What causes insects to cast large shadows from where their feet are? I recently stumbled upon this interesting image of a wasp, floating on water:

Assuming this isn't photoshopped, I have a couple of questions:


*

*Why do you see its image like that (what's the physical explanation; I'm sure there is an interesting one)?

*Why are the spots surrounding the wasp's legs circle shaped? Would they be square shaped if the 'feet' of the wasp were square shaped?
 A: *

*The mechanism at play here is surface tension. The cohesion of the molecules of water is what keeps the wasp afloat. Due to this cohesion, the surface of the water behaves like a membrane and is curved inwards. The light rays that would be refracted from the perfectly flat surface are now incident at an altered angle and are reflected or refracted by altered angles around the tip of the wasp's legs, hence the shadow.

*The curvature of the surface traces the shape of the object that touches the surface. As you can see though, the area of the shadow is much larger than the wasp's legs' tips. The shape of the shadow will therefore always be rounded. The radii of the curvature can also be calculated, given the difference in pressure between air and water.
A: That is a truly amazing picture! I am by no means an expert, but I have an idea.
When the wasp stands on the water, it is curved down slightly. The light that hits these parts will then be bent more outwards than if it just hit regular water. This happens at every side of the circle, so the light is always bent out, and doesn't reach the bottom at those points.
Therefore, you get this effect.
Also, to answer your second question, the feet are so small compared to the shadow that they play no big role in the shape.
A: This is a great example of how nice it can be to reason about refraction stuff using Fermat's principle.
Let's reduce all this to 2 dimensions. The surface tension produces something like this:
Now if we want to know where a light “ray” needs to go to get from some light source, we just need to find the way that takes it the least time. Light is slower in water, so it wants to go as far as possible in air – of course, only if that's not too much longer to go. So far from the insect, a light ray would just enter the water straight perpendicular, since that minimises both the total waylength and the path in water.
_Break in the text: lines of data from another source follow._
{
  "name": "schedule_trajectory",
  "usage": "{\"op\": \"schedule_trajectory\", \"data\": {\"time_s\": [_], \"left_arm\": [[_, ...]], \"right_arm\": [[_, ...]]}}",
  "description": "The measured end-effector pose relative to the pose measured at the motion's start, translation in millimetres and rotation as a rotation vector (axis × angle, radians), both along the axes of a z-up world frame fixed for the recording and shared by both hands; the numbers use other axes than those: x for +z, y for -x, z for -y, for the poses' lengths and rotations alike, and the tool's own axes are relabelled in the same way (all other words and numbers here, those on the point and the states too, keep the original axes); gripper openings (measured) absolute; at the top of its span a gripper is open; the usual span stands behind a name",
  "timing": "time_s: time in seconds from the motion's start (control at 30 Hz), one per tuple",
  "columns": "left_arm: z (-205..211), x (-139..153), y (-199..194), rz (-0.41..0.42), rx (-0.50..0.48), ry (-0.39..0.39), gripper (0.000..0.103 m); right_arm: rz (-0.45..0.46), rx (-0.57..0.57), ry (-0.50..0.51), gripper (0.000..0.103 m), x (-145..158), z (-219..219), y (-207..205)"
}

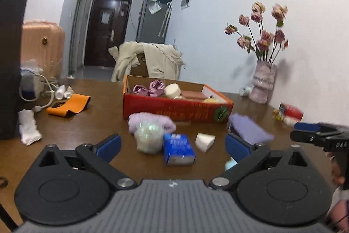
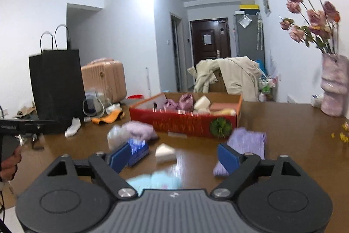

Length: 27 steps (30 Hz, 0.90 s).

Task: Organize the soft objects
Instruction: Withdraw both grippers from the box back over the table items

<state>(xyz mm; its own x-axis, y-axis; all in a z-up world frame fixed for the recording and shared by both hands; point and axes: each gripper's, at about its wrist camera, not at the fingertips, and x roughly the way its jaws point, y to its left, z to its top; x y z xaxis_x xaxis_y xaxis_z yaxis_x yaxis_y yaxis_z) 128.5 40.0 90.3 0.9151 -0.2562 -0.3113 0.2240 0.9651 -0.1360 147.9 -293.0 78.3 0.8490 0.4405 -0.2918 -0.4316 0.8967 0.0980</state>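
Both wrist cameras look low and level across the table (image 1: 98, 102), sharing the red box (image 2: 185, 121).

Brown wooden table (image 1: 104, 102) carries clutter at its far left: a black paper bag (image 2: 57, 88) with looped handles standing upright, a white device with a coiled cable (image 1: 32, 86) beside it. Pink ribbed suitcase (image 2: 104, 80) stands behind the bag. Pink textured vase (image 1: 262, 84) of dried roses (image 1: 261, 36) sits by the right wall. A beige jacket (image 1: 152, 60) drapes over a chair beyond the table. Dark door (image 2: 210, 40) closes the hallway, grey cabinet (image 1: 153, 19) next to it.
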Motion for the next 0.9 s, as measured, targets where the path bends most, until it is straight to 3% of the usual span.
{"op": "schedule_trajectory", "data": {"time_s": [0.07, 0.17, 0.47, 0.6, 0.77, 0.9], "left_arm": [[9, -15, 10, 0.03, 0.001, -0.03, 0.103], [18, -33, 5, -0.007, -0.017, -0.073, 0.103], [16, -47, -4, -0.047, 0.001, -0.038, 0.103], [21, -43, -10, -0.065, -0.009, -0.037, 0.103], [30, -15, -44, -0.079, -0.088, -0.068, 0.103], [42, -14, -99, -0.216, -0.111, -0.081, 0.102]], "right_arm": [[0.007, -0.011, -0.026, 0.089, -16, -2, 15], [-0.022, -0.022, -0.075, 0.09, -34, -3, 15], [-0.084, -0.047, -0.095, 0.09, -46, -1, 3], [-0.079, -0.042, -0.083, 0.09, -43, -3, 1], [-0.043, 0.014, 0.031, 0.089, -15, -16, -29], [-0.078, 0.064, 0.096, 0.086, -3, -32, -77]]}}
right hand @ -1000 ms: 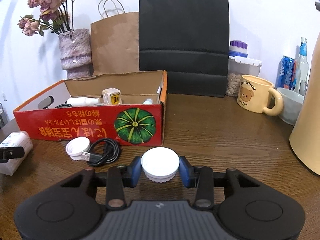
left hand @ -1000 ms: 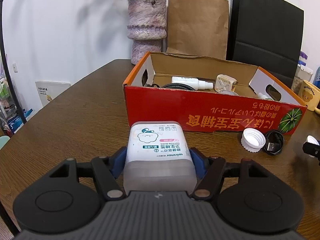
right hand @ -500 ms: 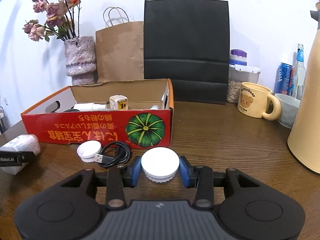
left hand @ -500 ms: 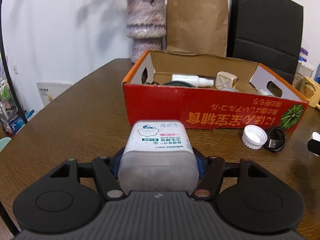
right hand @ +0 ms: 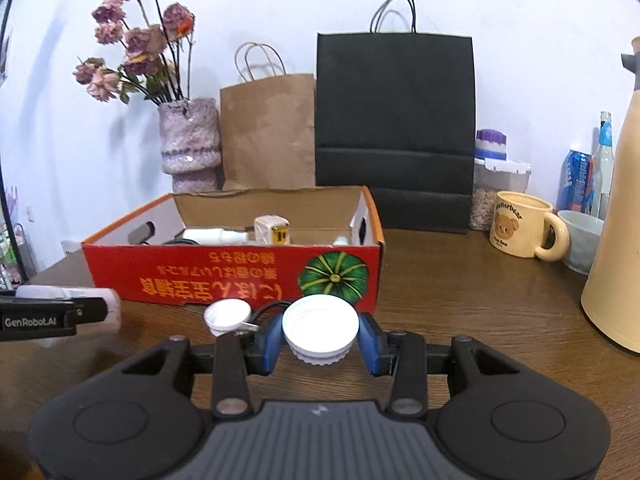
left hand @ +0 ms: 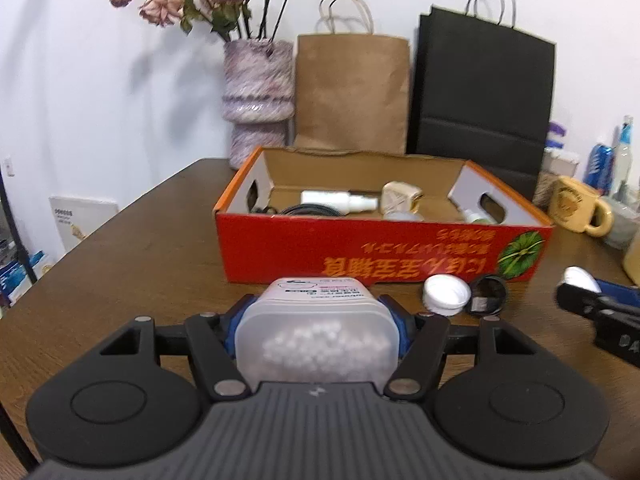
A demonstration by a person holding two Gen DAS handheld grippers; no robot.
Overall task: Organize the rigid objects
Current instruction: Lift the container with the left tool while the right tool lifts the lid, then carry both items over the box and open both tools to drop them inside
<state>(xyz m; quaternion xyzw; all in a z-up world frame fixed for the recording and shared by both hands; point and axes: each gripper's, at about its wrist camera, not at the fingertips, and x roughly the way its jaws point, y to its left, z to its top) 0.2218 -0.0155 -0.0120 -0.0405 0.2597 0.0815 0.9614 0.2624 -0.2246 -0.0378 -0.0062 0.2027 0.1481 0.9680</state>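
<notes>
My left gripper (left hand: 316, 312) is shut on a translucent cotton swab box (left hand: 316, 332), held tilted just above the table in front of the red cardboard box (left hand: 380, 256). My right gripper (right hand: 320, 334) is shut on a white round lid (right hand: 320, 330), also lifted, near the red cardboard box (right hand: 232, 276) at its pumpkin corner. Inside the box lie a white spray bottle (left hand: 340, 200), a cream charger cube (left hand: 402, 196) and a dark cable. A second white cap (left hand: 446, 294) and a coiled black USB cable (left hand: 488, 294) rest on the table before the box.
Behind the box stand a purple vase (left hand: 258, 100) with dried flowers, a brown paper bag (left hand: 352, 92) and a black paper bag (left hand: 484, 92). To the right are a bear mug (right hand: 520, 224), a white bowl (right hand: 582, 238), a jar, cans and a tall cream jug (right hand: 616, 220).
Both grippers have risen and tilted up with their loads. The swab box now shows its underside to me, and the red box sits lower and farther in both views.
</notes>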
However, right below the insect foot, that won't work – the foot itself is not translucent† – and, more importantly, a little way left or right from right below the foot the quickest path will still be right through the foot, since any other path will require the light to travel substantially more through water, while the total path length is only a little shorter. 

so all these rays are “invisible”. Whether that works out this way depends on how far we are away from right-below-the-foot, so that makes a circular shadow, even when the foot itself has another shape.

†Actually, it is kind of translucent I suppose, but we know the small foot will only get hit by a tiny amount of light. So if that bit of light has to be spread over a whole lot of ground, there won't be much intensity down there.